According to Penn the Jigmaster is rated for 275 yds. of 30 lbs. mono, the reason I said 100 lb. PP was because it's the diameter of 20 lbs. mono and I could probably get about 325-350 yds. of it on the reel and then add a top shot of 60-80 lbs. mono. I know the drag of a Jigmaster won't hold up to 100 lbs. test line, but the drag would be set far less than 100 lbs.. If I spool up with 50 lbs. PP it's the equivelant diameter of 12 lbs. mono, how much 50 lbs. PP will a jigmaster hold and what lbs. mono top shot do you guys reccommend? Also how do you attach PP to the spool on a Jigmaster? Does it require a mono backing? Thanks.


----------



## gundoctor (May 20, 2004)

First, Penn under rates their reel capacities a bunch, so don't pay much attention to how much they say it will hold. Pay lots of attention to what size line they recommend.
You can get all of a 1/4# spool of line on a jigmaster. Thats 440yds of 30# Big Game, according to the label. I'd recommend you don't load the last 40 or 50yds because the spool gets a little too full. 400yds of 30# IMNSHO, is plenty for a casting reel. I have decided(after thinking about it since last night) to set up one jigmaster size reel(GS555) with 300yds of 50# PP and a topshot of 30# mono. That should give me a little more fish fighting cushion when I yak out baits with this rig. Total line length should be somewhere around 600+yds. If it works out, I may do a 505 jigmaster and a 140 Squidder the same way.
I use about 10yds of 50# mono as backing under the PP. If a reel has a stud in the spool arbor, I skip the mono backing and tie a loop in the PP that drops over the stud. All the backing is there for, is to prevent the PP from slipping on the spool.


----------



## bigfost (Oct 11, 2004)

I recently set up my 500 as a yakking reel. I have 150 to 200 yards of 50# PP, followed by about 400 yards of 30# Big Game. I can yak out 300 yards (at a guess, I have trouble judging distance off the beach) and still have plenty of line on the reel to handle most anything that's going to come along.
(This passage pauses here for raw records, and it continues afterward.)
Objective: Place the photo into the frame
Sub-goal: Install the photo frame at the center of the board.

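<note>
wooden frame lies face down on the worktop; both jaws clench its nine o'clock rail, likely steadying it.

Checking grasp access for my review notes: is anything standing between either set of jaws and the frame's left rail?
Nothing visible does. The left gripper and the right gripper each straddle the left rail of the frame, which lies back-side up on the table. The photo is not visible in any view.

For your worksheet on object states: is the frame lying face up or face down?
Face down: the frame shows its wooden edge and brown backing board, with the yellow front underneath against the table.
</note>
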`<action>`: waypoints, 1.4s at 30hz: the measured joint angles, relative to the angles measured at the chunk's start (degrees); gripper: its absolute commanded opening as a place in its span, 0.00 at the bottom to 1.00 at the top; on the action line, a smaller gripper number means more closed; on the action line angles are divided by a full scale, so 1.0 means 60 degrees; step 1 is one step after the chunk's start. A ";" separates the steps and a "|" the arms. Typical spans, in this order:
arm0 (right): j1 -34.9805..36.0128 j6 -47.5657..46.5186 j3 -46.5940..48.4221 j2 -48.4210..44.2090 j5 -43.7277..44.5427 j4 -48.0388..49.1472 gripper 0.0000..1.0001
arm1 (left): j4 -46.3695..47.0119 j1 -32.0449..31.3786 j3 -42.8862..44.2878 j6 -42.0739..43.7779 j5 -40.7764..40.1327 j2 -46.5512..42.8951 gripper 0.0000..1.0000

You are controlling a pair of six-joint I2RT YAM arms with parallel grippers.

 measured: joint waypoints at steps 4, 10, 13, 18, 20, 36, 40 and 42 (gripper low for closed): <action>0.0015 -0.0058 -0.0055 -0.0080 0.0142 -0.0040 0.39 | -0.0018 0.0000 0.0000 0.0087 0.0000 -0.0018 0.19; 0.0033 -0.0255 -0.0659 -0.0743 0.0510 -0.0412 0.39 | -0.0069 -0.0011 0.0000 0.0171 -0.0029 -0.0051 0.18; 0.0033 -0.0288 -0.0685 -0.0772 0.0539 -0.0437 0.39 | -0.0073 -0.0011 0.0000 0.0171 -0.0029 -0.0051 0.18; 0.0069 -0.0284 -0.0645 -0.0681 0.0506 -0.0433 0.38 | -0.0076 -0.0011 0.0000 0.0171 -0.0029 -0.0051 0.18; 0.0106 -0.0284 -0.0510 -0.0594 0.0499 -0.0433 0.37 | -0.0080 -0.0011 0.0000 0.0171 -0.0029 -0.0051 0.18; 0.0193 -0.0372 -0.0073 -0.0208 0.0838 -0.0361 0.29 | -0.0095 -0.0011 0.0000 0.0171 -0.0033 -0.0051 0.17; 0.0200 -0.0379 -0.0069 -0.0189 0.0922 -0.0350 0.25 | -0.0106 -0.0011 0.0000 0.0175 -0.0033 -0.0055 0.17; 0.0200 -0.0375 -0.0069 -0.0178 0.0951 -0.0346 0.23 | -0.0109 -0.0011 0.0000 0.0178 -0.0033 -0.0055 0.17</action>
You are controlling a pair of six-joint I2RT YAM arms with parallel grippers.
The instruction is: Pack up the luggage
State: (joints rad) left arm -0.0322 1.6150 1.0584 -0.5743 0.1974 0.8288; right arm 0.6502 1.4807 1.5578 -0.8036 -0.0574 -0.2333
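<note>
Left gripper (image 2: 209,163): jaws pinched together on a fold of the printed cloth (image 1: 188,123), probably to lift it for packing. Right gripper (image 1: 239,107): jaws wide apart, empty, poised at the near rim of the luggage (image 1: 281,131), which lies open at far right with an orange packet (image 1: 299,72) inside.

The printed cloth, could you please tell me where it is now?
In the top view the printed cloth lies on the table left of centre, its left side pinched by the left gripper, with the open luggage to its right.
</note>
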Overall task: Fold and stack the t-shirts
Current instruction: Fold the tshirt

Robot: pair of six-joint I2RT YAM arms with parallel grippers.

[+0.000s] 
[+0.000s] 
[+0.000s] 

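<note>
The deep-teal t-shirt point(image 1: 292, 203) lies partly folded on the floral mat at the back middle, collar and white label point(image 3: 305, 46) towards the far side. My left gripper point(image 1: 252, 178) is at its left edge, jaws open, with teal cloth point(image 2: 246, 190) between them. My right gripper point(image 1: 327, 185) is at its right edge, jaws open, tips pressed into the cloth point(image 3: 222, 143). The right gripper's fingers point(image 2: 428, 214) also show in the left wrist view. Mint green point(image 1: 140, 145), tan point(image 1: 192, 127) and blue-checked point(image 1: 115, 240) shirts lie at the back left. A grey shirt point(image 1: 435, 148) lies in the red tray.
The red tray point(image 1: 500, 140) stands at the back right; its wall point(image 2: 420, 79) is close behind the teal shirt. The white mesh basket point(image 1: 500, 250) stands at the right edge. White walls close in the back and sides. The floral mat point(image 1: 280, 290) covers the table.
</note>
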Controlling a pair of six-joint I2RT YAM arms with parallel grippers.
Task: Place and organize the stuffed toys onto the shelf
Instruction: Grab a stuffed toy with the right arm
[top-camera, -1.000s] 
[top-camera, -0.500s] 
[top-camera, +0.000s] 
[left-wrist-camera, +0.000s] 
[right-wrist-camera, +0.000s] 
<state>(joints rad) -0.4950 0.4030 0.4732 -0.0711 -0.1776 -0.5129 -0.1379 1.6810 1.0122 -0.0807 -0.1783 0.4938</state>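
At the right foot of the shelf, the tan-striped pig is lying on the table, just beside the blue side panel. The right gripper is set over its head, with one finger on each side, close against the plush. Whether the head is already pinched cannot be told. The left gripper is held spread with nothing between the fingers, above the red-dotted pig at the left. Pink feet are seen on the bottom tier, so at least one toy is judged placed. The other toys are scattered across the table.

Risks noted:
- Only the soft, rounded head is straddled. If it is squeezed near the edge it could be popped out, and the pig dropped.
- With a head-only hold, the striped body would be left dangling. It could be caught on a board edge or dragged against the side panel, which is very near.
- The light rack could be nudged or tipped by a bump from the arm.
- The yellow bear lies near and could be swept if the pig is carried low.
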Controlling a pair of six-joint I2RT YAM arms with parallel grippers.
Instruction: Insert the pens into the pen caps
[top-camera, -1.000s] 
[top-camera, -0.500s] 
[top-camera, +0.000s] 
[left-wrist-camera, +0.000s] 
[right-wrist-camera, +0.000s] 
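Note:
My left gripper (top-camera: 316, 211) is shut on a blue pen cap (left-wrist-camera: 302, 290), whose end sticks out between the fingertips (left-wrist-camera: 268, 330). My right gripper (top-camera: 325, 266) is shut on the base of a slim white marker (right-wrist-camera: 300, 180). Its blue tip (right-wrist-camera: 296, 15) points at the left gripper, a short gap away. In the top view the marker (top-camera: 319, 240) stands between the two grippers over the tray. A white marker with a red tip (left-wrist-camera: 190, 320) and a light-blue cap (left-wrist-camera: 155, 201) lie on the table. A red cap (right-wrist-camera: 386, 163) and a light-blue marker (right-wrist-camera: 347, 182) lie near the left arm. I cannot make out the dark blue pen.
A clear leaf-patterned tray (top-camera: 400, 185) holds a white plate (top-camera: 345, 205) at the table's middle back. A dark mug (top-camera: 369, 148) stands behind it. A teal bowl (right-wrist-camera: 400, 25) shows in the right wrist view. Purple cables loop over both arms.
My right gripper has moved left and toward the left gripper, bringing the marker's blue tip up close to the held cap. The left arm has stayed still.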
Incidentally, I joined the PP and the BG with a blood knot. I used six turns on the BG side and 10 turns on the PP side.


----------



## word-doctor (Sep 20, 2005)

I wanted to echo what gundoctor said about (mis)using reels. On another board a guy wrote to say he'd never buy another Abu, because the new ones were junk. He was fishing muskies using a 5500 with 50 or 80lb braid, mostly throwing huge (footlong) floater/divers. Well, no surprise, that kind of usage will pull apart a reel designed for 1/4 oz. jigs and 12lb test mono. Funny thing is that he was mad at the company, because "their old reels had worked fine" 20-30 years ago; I somehow doubt he was putting 50lb line on them!


----------



## Big Sherm (Jul 8, 2005)

Man if you using that 10 Tsunami rod I'd recomend going with either the Jiggmaster, Squidder or the Diawa shv 20 or 30. The Shv 40 and 50 are way to much reel for that rod if you plan on getting a decent cast at all. I'd say the 555gs is a little over the top as well. You may get some good out of it, but with the way the Tsunami's are built I'd go with the 12' rod. Don't go any higher the 6500 Abu either or you'll just throw the balance way off and not get a good cast to much. Just my half a nickel


----------



## Wolf6151 (Jun 13, 2005)

How long should the top shot be and what lbs. test line?


----------



## Big Sherm (Jul 8, 2005)

hey Wolf I'd go 2 full cranks and to the tip of the rod and back down to the reel and that's enough for good casting. As far as what size line to use.take the amount of ounce you are going to cast, multiply it by 10 than turn that number into lb.'s. 
Ex. 8 oz.'s total= 80 lb. test. top-shot
Now if your going for a shark set-up and yakking the bait I'd go with at least 50 yards.


----------



## gundoctor (May 20, 2004)

Wolf6151 said:


> How long should the top shot be and what lbs. test line?


Minimum length for the topshot, is how far you can cast. Going from mono to braid during the cast, is asking for trouble. For practicality, I put a 300 yds spool of braid on the bottom and just fill the reel on up with mono and don't worry about exact length of the topshot.
I like 30# mono for the topshot on a casting rig with a jigmaster.

What Big Sherm is talking about is the shock leader. Its added to the top of the topshot to keep you from breaking off your weight during the cast. I use a piece of 80# mono for that. I also generally tie on a new shock leader for each days fishing. The bottom is hard on shockleaders.


----------



## surfcowboy (Jun 29, 2005)

One more question what do yall recomend for a 114h and a 114hlw if pp how much will they hold and what do you recomend to top shot it with.

i'm bidded on 50lbs. PP that is 1500yards on ebay.


----------



## gundoctor (May 20, 2004)

For a 6/0, 50# mono top shot over 500yds of 80# braid. Works for either the standard or wide. 
With that set up, you should be able to handle as big a fish as a 9/0, loaded with 50# mono, would be able to. The total length of line would be about the same and the drags ARE the same.


----------



## Mustad7731 (May 23, 2004)

*Spectra to Mono Rule of Thumb*

Most of the spectra and spectra blends are about 1/3 the diameter of the
mono equivilant...So if your looking at how much a Jigmaster will hold...
The label says 275 of 30lb so if you just put 30 spectra it should hold about
800 yds...Years ago I put 720 yds of just 30 spectra on a Jigmaster and left
enough space to add a 50yds of mono topshot...
I don't think I'd do that now I'd probaly stop with 400 yds of spectra and 
a couple hundred of mono topshot...
Mustad7731
Jackie


----------